Graphic: Christine Daniloff |
A new model for scientific research
known as “convergence” offers the potential for revolutionary
advances in biomedicine and other areas of science, according to a white paper
issued by 12 leading MIT researchers. The white paper, presented at a forum
hosted by the American Association for the Advancement of Science (AAAS), says
that the United States
should capitalize on the trend of convergence—which involves the merger of
life, physical, and engineering sciences—to foster the innovation necessary to
meet the growing demand for accessible, affordable health care.
“Convergence is a broad rethinking
of how all scientific research can be conducted, so that we capitalize on a
range of knowledge bases, from microbiology to computer science to engineering
design,” MIT Institute Professor and Nobel Laureate Phillip Sharp, one of
the report’s authors, told the AAAS forum.
“It entails collaboration among
research groups but, more deeply, the integration of disciplinary approaches
that were originally viewed as separate and distinct. This merging of
technologies, processes and devices into a unified whole will create new
pathways and opportunities for scientific and technological advancement.”
Sharp and the other MIT authors say that
convergence offers the potential for a “Third Revolution” in
biomedicine that may be as profound as the two life-science revolutions that
preceded it: the breakthroughs accompanying the development of molecular and cellular
biology, and the sequencing of the human genome, which has made it possible to
identify the genetic foundations of many diseases.
Convergence also provides a blueprint
for addressing the country’s future medical and healthcare challenges, which will
only increase as the population ages and diseases such as Alzheimer’s become
more prevalent. However, federal investment in biomedical research is
critical—”and a smart investment if we are to keep our biomedical research
the finest in the world,” said Sharp. As an example, he cited NIH
investments in heart-disease research, which average $4 per year per American
and have helped to cut the incidence of fatal heart attacks and stroke by more
than 60% since 1975.
A new model
The report, “The
Third Revolution: The Convergence of the Life Sciences, Physical Sciences and
Engineering,” noted the impact that convergence is already having in a
broad array of fields.
Just as advances in information
technology, materials, imaging, nanotechnology and related fields—coupled with
advances in computing, modelling, and simulation—have transformed the physical
sciences, so are they are beginning to transform life science. The result is
critical new biology-related fields, such as bioengineering, computational
biology, synthetic biology, and tissue engineering.
At the same time, biological models
(understanding complex, self-arranged systems) are already transforming
engineering and the physical sciences, making possible advances in biofuels,
food supply, viral self assembly, and much more.

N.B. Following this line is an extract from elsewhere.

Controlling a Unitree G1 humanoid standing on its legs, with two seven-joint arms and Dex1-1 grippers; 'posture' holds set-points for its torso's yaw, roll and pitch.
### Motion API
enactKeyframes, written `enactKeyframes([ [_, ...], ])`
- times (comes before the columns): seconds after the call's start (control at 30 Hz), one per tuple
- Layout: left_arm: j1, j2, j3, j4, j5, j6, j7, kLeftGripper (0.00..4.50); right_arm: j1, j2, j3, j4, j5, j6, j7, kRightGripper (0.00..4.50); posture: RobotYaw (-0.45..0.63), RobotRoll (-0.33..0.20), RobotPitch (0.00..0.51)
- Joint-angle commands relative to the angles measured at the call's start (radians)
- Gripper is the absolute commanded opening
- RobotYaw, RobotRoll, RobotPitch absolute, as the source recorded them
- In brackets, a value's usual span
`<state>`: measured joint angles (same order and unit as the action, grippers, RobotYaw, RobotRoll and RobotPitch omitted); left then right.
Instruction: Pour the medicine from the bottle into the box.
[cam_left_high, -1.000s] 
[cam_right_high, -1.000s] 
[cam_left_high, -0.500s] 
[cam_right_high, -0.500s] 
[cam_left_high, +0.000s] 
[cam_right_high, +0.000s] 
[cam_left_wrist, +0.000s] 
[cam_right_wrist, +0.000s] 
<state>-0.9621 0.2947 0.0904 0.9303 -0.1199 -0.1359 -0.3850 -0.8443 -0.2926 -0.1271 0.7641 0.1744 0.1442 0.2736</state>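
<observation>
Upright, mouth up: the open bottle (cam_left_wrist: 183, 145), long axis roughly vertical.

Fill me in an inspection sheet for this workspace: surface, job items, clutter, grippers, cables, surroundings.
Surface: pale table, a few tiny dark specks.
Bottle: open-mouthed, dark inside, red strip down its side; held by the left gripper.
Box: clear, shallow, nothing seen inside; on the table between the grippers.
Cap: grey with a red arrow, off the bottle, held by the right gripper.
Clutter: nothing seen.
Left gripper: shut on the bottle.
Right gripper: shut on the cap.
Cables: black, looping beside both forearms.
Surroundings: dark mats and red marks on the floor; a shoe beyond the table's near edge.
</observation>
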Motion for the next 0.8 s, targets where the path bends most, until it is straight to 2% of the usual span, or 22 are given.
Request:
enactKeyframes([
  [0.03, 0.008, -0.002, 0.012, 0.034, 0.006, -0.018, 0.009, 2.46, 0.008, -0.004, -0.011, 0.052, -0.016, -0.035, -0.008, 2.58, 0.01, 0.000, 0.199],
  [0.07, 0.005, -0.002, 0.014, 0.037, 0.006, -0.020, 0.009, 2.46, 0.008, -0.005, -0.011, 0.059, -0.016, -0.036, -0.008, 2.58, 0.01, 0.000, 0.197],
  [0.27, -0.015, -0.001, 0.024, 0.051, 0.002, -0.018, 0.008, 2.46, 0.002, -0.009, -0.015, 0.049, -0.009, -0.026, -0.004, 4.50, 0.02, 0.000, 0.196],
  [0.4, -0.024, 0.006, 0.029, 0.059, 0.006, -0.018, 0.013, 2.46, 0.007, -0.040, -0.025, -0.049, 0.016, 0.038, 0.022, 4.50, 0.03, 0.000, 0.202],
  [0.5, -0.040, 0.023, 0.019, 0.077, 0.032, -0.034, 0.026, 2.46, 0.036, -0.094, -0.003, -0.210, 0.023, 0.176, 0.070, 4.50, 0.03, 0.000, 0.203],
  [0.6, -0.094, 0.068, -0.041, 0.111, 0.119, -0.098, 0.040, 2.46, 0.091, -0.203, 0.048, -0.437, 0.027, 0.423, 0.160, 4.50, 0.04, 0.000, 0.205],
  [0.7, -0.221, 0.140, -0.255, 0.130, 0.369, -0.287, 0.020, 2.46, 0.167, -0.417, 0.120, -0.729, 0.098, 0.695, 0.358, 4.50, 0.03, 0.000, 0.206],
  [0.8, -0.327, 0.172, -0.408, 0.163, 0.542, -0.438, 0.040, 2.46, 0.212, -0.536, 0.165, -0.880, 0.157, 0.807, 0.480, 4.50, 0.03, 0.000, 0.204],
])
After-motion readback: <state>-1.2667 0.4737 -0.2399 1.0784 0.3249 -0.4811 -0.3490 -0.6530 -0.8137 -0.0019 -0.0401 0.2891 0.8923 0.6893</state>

The report gives particular focus to
biomedicine, a field that is already being transformed by convergence. At MIT,
for example, scientists are using nanoparticles to transport time-release
anticancer drugs directly to cancerous cells, developing drugs that fight
diseases without damaging healthy tissues and cells, and improving new
predictive models of disease.
Recommendations
The report says providing adequate financial support and a well-organized focus
within NIH for convergence research are key to the success of the convergence
model, as is encouraging investigation that crosses existing research
boundaries. Among the report’s other recommendations are establishing a
convergence “ecosystem,” which would build connections across funding
agencies; reforming the peer-review process to support interdisciplinary
grants; and educating, expanding and supporting the next generation of
convergence researchers.
Other MIT speakers at the forum included
Robert Langer, the David H. Koch Institute Professor at MIT and a winner of the
Millennium Technology Prize and the National Medal of Science; Paula Hammond,
the Bayer Professor of Chemical Engineering; and Tyler Jacks, director of the
David H. Koch Institute for Integrative Cancer Research at MIT and the David H.
Koch Professor of Biology.
Commentators at the forum included
Commissioner Margaret A. Hamburg of the Food and Drug Administration; Thomas
Kalil, deputy director for policy in the White House Office of Science and
Technology Policy; Dr. Alan Guttmacher, director of the National institute of
Child Health and Human Development at NIH; and Dr. Keith Yamamoto, professor
and executive vice dean, University of California-San Francisco School of
Medicine, and chair of the Coalition for Life Sciences.